Marc Hammond, Belfast
There is good news from the reshuffle in the appointment of David Lidington to the Cabinet Office; chairing key Cabinet committees. He has many political skills, and can be expected to work with Philip Hammond, Amber Rudd and others to secure a sensible Brexit.
Discussion seems to be coalescing around the often sidelined customs union. Effectively continued membership of even the current customs union is quite possible, and is probably the most achievable form of soft Brexit, however imperfect.
It would infuriate the extremists, which is usually a good sign. It would save the day, as a short to medium-term fix; and enable pro-Europeans to re-group and re-build.
John Gemmell, Wem
The Brexiteer Toby Young was right to resign from his role at the Office for Students but that is little consolation when the Three Stooges of Brexit, Johnson, Davis and Fox, retain their roles in Theresa May’s botched reshuffle.
Losing Young while keeping these three is somewhat akin to putting the getaway driver on trial but letting the safecrackers go free.
Karen Daly, Brixton
The news I feared has happened with Suella Fernandes, MP for Fareham, being appointed under-secretary of state at the Department for Exiting the EU.

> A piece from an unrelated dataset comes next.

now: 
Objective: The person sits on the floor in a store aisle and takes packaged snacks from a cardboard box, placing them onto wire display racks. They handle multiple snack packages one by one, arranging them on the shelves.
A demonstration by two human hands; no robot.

Prior to the referendum, Ms Fernandes delayed telling her constituents which side of the argument she was on before declaring that she was in favour of leaving. However, she admitted to me in a letter that ‘there were arguments for staying in the EU’, but this position has now been totally abandoned and she has become the hardest Brexiter of all. I just wonder if this is her true conviction or a decision made in the interest of climbing the political greasy pole.
In July 2017, I wrote to Ms Fernandes and listed nine rights and privileges I now enjoy as a citizen of the EU and requested that she worked to preserve them, if and when Brexit occurred.
In her reply she ignored the points I made and delivered a lecture, informing me that ‘there must be no attempts to remain inside the EU, no attempts to rejoin it by the back door and no second referendum’. Apparently, Brexit will be delivered in ‘the national interest’ and the country will ‘regain its sovereignty in full’.
It does not seem to matter that half of us are having our rights and way of life trampled on. The battle to stop this lunacy must continue in 2018.
William D Taylor, Fareham
Imagine my surprise that the strong and stable Prime Minister turns out to be weak and wobbly when someone refuses to obey her orders.
Taking Jeremy Hunt as an example, I suggest a few of us go round to Number 10 and tell her we’ve decided this Brexit thing won’t fly after all and she needs to think again.
The best-case scenario is that Brexit is cancelled; the worst-case is that one of us ends up as Secretary of State for Health and Social Care.
David Bergman, Hackney
When even a serial failure like the gaffe-prone Esther McVey can get a job in the Cabinet and an utter disaster like Jeremy Hunt is promoted, how bad must Jacob Rees-Mogg actually be?